Asyncio
Asyncio is like Coroutine in Python. which used yield and send to make 2 way communication and use event loop to make IO multiplexing happen
Asyncio will launch an event loop on a thread. For example, 1 thread can have only 1 event loop. Whenever we hits await it will put this task into an event loop and wait for it to be done.
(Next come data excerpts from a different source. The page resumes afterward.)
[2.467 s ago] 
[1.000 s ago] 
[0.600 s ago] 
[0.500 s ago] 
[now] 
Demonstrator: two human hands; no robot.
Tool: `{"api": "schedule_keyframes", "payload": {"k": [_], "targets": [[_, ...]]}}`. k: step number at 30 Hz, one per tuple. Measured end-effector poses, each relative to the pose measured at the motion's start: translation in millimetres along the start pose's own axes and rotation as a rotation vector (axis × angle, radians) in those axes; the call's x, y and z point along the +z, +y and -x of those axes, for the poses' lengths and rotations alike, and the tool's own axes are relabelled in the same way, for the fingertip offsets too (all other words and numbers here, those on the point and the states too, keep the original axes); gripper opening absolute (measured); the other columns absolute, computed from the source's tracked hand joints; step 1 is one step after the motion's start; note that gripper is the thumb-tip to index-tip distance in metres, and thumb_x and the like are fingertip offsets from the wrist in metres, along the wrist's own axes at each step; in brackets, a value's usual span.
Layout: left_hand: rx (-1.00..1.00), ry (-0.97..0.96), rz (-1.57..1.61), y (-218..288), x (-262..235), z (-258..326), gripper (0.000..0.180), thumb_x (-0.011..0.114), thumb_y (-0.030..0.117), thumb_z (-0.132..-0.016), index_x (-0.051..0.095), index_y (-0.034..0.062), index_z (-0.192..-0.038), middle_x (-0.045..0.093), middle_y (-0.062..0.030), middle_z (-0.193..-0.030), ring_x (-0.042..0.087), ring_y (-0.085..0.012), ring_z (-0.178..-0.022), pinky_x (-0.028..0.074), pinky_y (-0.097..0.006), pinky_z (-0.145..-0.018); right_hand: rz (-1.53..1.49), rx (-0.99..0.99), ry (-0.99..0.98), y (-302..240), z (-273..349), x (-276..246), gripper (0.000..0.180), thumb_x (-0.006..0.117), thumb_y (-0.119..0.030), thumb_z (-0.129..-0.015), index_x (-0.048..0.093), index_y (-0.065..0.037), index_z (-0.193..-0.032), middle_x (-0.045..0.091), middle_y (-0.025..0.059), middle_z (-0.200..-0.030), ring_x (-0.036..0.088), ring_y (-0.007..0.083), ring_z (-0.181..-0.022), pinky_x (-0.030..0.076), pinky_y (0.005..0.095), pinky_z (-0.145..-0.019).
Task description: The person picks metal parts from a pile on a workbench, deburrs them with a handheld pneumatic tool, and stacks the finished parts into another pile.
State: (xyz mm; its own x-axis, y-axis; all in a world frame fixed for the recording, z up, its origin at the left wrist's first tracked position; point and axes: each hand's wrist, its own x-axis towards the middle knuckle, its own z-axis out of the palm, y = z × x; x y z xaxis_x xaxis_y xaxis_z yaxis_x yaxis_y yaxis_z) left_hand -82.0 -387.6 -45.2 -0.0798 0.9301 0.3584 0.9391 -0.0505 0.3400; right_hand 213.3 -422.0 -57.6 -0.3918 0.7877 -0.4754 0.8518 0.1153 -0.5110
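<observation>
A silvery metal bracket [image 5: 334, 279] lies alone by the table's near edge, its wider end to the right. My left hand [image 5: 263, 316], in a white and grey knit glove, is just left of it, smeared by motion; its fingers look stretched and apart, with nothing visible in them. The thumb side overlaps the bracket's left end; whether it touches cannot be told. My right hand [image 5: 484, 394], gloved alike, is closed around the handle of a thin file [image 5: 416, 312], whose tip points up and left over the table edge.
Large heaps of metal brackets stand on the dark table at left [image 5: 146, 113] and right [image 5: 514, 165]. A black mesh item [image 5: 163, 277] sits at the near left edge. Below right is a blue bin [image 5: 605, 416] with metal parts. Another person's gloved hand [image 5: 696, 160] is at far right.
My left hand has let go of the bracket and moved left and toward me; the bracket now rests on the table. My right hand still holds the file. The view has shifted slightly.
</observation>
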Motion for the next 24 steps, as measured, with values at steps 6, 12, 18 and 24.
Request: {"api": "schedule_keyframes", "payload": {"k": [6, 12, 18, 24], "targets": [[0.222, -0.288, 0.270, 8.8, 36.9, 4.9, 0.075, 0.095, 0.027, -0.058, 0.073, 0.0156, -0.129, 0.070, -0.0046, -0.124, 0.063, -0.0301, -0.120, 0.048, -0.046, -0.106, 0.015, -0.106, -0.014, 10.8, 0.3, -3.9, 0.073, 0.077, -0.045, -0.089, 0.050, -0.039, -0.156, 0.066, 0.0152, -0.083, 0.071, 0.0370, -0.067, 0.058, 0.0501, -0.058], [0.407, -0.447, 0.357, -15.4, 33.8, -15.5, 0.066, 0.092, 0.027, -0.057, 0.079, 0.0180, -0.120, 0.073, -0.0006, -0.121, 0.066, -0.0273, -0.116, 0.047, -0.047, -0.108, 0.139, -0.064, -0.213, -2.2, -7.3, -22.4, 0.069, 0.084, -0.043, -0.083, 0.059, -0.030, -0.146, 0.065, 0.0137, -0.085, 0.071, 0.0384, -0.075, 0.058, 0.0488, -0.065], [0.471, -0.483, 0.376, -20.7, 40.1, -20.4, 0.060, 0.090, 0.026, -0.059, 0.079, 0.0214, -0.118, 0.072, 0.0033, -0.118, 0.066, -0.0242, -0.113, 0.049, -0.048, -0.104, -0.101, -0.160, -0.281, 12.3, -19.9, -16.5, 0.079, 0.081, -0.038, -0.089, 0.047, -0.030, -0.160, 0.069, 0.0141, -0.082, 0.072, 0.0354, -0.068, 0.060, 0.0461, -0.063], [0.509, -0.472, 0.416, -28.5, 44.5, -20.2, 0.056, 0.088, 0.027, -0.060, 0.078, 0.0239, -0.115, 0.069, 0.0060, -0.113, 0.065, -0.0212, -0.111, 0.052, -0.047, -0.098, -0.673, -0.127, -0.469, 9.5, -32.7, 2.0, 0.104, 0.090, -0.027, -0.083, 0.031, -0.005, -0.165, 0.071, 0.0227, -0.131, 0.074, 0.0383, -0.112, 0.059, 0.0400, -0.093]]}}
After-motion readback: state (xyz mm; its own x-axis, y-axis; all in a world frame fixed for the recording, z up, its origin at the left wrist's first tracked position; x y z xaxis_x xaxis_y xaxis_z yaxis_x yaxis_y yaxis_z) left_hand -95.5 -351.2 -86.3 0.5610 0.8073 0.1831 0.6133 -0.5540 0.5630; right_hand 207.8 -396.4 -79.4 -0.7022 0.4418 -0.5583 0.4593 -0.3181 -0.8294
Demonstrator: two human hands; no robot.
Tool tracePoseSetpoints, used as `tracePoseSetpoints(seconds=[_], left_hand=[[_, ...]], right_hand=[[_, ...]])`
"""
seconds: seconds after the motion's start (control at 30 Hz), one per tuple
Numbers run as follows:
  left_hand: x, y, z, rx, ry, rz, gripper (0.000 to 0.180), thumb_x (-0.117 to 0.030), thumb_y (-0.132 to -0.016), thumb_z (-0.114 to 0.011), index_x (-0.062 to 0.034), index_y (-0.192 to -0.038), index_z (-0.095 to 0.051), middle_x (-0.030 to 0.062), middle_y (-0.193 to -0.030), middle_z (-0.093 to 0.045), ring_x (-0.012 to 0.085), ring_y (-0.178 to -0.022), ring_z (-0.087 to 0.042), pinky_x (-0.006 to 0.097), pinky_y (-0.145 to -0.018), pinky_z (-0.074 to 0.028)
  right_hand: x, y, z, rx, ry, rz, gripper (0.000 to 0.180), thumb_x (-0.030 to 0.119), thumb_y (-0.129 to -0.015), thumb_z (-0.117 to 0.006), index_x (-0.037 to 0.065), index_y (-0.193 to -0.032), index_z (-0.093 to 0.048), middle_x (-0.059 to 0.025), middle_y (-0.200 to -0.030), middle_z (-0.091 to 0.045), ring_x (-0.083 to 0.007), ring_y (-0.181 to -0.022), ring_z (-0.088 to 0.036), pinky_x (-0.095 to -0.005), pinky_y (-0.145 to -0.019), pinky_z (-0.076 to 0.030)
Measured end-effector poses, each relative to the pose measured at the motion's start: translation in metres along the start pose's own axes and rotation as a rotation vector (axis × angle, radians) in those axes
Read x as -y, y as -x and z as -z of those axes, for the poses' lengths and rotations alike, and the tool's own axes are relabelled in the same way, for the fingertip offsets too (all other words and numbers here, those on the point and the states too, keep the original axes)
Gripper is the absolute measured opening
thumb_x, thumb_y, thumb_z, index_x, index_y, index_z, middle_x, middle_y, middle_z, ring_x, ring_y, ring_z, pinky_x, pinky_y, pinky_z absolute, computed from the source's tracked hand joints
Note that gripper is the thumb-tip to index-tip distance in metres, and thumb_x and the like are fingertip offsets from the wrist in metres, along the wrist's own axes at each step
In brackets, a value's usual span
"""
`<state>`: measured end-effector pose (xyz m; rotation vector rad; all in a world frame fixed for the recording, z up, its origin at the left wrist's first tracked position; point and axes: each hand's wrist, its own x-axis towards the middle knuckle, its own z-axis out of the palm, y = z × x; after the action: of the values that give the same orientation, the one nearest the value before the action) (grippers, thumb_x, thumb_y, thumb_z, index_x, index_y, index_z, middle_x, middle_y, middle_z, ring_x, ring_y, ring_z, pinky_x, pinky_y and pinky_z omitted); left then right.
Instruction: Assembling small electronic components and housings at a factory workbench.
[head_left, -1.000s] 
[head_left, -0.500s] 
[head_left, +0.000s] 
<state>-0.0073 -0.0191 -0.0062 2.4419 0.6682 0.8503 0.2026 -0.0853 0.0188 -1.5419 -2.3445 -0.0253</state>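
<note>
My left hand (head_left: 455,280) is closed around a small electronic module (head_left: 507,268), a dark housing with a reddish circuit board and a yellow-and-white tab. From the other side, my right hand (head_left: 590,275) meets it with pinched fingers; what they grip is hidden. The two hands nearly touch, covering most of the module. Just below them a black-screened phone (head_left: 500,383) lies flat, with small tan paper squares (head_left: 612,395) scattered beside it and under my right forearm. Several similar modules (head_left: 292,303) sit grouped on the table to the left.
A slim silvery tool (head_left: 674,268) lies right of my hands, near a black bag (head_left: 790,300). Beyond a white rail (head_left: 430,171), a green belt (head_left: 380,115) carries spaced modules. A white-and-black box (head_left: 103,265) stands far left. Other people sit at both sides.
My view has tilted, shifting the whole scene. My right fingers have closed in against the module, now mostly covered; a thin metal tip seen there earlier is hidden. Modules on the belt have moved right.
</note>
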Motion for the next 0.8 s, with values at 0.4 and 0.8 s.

The mainthread is free to execute other things.
Asyncio example
import asyncio
import threading
from concurrent.futures import ThreadPoolExecutor
async def fetch_database(db_name):
print(f"Fetching database {db_name}", threading.current_thread().name)
await asyncio.sleep(3)
print(f"Done fetching database {db_name}", threading.current_thread().name)
async def main():
print(f"This is executing on {threading.current_thread().name}")
tasks = [
fetch_database("dog"),
fetch_database("cat")
]
print(f"This is still running in {threading.current_thread().name}")
await asyncio.gather(*tasks)
asyncio.run(main())
This is executing on MainThread
This is still running in MainThread
Fetching database dog MainThread
Fetching database cat MainThread
Done fetching database dog MainThread
Done fetching database cat MainThread
sequenceDiagram
participant MT as MainThread (Event Loop)
participant C1 as main() coroutine
participant C2 as fetch_database("dog")
participant C3 as fetch_database("cat")
autonumber
MT->>C1: start main()
C1->>MT: print "This is executing on MainThread"
C1->>MT: print "This is still running in MainThread"
C1-->>MT: await asyncio.gather(C2, C3)
MT->>C2: schedule & run
C2->>MT: print "Fetching database dog"
C2-->>MT: await asyncio.sleep(3) (suspend)
MT->>C3: schedule & run
C3->>MT: print "Fetching database cat"
C3-->>MT: await asyncio.sleep(3) (suspend)
Note over MT: event loop idle waiting for timers
MT->>C2: resume after sleep
C2->>MT: print "Done fetching database dog"
C2-->>MT: finish
MT->>C3: resume after sleep
C3->>MT: print "Done fetching database cat"
C3-->>MT: finish
MT->>C1: gather() completed, resume main()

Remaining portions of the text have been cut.